> [Work instructions] Give back the exact lines of the material below from the one containing "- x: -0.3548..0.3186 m" through the one containing "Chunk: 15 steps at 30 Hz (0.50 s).", and no pictures.

> [Material provided]

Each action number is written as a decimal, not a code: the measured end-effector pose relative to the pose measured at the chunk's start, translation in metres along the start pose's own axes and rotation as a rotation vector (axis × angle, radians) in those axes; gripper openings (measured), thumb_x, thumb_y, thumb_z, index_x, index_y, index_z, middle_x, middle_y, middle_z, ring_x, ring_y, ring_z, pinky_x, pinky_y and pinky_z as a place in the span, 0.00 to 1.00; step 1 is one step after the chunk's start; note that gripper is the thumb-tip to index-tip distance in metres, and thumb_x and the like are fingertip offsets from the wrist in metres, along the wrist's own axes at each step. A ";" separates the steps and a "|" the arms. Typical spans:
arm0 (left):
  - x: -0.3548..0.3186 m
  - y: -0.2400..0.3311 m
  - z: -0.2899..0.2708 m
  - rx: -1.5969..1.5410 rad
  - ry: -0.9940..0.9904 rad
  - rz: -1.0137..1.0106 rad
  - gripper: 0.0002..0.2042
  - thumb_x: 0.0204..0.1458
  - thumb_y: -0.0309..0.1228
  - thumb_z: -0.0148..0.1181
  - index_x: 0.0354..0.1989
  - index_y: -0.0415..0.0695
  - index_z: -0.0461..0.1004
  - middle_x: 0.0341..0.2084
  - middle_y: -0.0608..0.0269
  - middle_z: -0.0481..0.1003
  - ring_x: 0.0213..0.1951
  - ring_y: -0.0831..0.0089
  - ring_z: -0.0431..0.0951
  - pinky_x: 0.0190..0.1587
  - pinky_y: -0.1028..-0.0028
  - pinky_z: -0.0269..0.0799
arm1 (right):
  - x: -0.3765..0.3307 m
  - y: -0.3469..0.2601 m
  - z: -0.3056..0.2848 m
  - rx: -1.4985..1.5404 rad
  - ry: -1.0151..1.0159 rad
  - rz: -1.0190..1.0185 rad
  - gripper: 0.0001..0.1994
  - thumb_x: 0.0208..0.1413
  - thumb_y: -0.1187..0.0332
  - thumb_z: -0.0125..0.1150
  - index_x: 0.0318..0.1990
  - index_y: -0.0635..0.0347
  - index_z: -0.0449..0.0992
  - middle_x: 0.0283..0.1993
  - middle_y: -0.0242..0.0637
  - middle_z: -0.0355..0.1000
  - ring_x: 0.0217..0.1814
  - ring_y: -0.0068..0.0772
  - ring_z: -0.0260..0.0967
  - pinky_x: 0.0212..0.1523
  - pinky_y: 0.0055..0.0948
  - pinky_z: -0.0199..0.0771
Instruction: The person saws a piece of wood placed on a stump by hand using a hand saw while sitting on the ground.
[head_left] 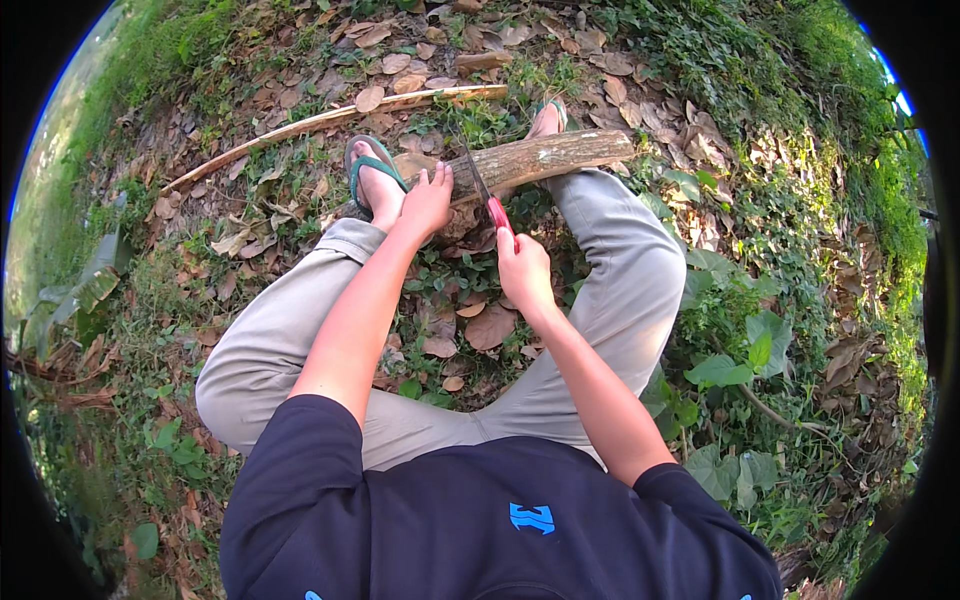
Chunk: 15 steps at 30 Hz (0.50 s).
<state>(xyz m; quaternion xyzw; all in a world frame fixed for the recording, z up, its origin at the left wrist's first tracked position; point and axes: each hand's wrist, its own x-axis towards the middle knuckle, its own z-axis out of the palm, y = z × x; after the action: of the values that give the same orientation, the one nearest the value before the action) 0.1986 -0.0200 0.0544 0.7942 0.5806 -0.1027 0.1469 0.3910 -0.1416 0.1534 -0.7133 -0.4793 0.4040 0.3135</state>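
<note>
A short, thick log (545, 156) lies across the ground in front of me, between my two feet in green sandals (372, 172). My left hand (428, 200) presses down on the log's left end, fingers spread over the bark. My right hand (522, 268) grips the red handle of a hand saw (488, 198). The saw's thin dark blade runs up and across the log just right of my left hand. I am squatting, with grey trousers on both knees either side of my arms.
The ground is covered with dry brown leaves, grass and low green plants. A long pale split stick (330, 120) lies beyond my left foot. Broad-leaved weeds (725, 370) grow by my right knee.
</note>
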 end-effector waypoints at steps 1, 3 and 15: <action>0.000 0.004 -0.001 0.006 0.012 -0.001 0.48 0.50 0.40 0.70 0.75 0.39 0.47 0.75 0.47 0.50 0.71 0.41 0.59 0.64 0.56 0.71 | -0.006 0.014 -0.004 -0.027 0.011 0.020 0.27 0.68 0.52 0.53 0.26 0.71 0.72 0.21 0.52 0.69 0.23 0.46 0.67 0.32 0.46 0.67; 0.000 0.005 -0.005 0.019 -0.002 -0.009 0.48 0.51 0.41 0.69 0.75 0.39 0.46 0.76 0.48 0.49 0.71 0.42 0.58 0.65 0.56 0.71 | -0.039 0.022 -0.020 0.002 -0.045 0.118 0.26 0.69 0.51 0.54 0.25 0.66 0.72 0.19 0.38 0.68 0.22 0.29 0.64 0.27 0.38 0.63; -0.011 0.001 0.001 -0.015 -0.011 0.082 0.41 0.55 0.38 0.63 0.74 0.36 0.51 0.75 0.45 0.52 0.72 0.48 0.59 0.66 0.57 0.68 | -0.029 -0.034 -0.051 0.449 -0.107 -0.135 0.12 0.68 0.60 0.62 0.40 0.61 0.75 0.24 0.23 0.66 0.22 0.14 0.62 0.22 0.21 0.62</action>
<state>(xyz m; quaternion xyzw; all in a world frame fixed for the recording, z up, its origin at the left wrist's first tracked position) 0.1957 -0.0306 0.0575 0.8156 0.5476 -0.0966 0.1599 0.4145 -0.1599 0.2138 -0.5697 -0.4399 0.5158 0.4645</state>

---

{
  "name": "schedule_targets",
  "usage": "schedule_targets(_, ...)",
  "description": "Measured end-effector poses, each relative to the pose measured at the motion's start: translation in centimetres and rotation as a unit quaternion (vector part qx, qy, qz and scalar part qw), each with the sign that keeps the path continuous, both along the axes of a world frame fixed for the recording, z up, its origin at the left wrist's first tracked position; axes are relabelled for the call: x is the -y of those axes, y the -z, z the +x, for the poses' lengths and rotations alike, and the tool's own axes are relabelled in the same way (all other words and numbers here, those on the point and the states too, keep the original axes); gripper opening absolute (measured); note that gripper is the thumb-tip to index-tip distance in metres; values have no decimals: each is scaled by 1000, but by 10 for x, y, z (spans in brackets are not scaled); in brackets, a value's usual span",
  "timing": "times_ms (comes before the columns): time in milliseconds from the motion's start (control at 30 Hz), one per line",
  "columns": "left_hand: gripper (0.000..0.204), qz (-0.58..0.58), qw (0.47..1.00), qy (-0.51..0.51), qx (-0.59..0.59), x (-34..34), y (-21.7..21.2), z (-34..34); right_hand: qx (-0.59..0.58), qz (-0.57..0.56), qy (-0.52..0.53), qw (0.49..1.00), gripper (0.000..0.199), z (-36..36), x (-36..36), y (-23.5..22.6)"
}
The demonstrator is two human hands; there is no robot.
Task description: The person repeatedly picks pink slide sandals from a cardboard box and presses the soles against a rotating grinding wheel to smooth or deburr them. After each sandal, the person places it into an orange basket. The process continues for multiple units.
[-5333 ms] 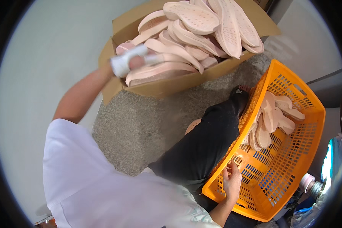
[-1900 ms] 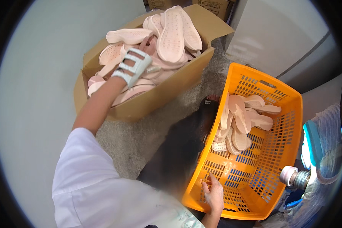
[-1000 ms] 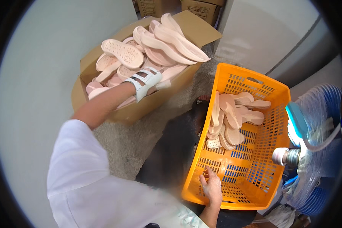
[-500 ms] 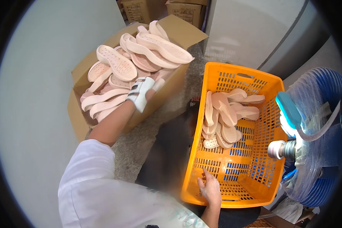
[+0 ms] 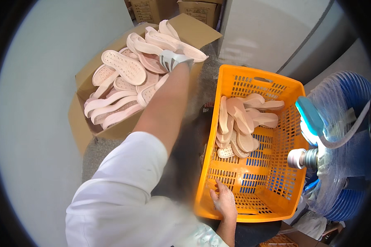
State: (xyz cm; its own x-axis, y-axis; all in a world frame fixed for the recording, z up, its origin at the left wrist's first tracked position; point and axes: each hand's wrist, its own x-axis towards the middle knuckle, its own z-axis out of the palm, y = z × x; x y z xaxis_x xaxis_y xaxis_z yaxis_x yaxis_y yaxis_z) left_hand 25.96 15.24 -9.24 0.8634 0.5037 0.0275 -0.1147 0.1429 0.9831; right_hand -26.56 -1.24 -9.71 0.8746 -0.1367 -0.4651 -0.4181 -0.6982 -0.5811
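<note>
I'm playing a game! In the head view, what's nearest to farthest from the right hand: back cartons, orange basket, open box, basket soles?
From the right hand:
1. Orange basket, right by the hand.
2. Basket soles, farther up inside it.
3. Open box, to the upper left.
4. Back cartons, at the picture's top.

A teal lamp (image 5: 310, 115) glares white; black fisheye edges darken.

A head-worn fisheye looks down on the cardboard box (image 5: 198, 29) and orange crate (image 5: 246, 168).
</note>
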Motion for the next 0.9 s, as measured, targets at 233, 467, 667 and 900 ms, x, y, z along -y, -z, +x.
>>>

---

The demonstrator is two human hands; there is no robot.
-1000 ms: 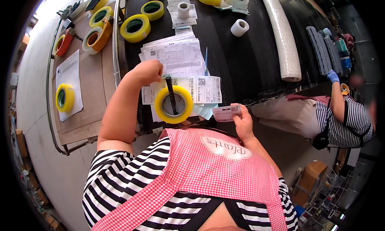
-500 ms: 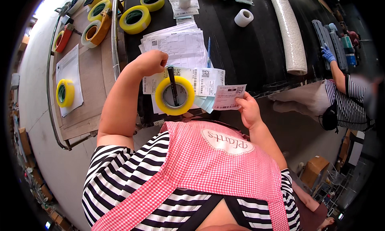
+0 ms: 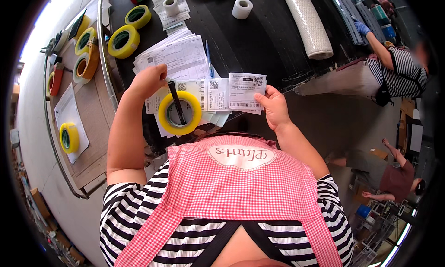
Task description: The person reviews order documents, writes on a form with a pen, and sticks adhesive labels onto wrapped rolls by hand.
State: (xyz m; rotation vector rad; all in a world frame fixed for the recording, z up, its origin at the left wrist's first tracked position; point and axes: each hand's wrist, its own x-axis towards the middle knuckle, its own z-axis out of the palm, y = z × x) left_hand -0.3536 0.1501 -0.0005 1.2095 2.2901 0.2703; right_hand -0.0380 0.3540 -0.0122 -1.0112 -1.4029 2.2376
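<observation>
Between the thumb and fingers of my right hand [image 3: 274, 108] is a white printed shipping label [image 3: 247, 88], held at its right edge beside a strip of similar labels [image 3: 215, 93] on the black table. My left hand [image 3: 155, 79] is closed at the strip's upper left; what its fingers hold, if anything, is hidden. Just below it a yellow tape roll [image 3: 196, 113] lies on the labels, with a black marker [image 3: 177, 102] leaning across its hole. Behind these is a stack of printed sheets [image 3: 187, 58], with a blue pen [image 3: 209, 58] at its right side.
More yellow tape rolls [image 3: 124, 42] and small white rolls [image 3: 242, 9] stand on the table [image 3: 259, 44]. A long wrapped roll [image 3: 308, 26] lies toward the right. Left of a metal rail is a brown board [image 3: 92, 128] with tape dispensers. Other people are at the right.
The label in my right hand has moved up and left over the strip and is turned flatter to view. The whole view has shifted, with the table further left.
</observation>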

> [Task output]
  - x: -0.3548..0.3186 m
  - y: -0.2400..0.3311 m
  - z: -0.2899..0.2708 m
  - rx: -1.5969..1.5410 rad
  - ry: -0.9940..0.9904 rad
  - rz: -1.0137..1.0106 rad
  - gripper: 0.0002..0.2042
  - thumb_x: 0.0204..0.1458
  - thumb_y: -0.0309..0.1228
  - thumb_z: -0.0148..0.1181
  - index_x: 0.0354..0.1989
  - index_y: -0.0415..0.0695
  - index_z: -0.0461..0.1004
  - middle_x: 0.0341..0.2084
  - middle_y: -0.0608..0.0269
  - middle_z: -0.0481..0.1003
  - ring_x: 0.0213..0.1951
  - ring_y: -0.0831..0.0089
  - ring_z: -0.0431..0.0951
  - pinky_x: 0.0190..0.1587
  - pinky_y: -0.1028..-0.0028
  - pinky_z: -0.0269..0.0799
arm1 (right):
  - x: -0.3765..0.3307 m
  - y: -0.3469..0.2601 m
  - z: -0.3056..0.2848 m
  - rx: -1.4985..1.5404 rad
  - ry: -1.0151..1.0159 rad
  - rz: -1.0190..1.0185 rad
  - gripper: 0.0001..0.1994
  - thumb_x: 0.0208..0.1413
  - thumb_y: -0.1187..0.0332
  - thumb_z: -0.0125..0.1150
  - index_x: 0.0318..0.1990
  - index_y: -0.0635..0.0347
  - index_z: -0.0449..0.0992
  - middle_x: 0.0283..0.1993
  - middle_y: -0.0242..0.0637
  - middle_z: -0.0355..0.1000
  - ring_x: 0.0217..0.1814
  - ring_y: -0.0068..0.0772
  - ring_z: -0.0260..0.0967
  - pinky_x: 0.0212..0.1523
  - pinky_y: 0.0055..0.0948
  - pinky_z: -0.0199..0.0771
Instruction: The person saws a piece of wood placed on a stump by hand using a hand saw while sitting on the ground.
[head_left] 
Chunk: 15 steps at 30 Hz (0.50 s).

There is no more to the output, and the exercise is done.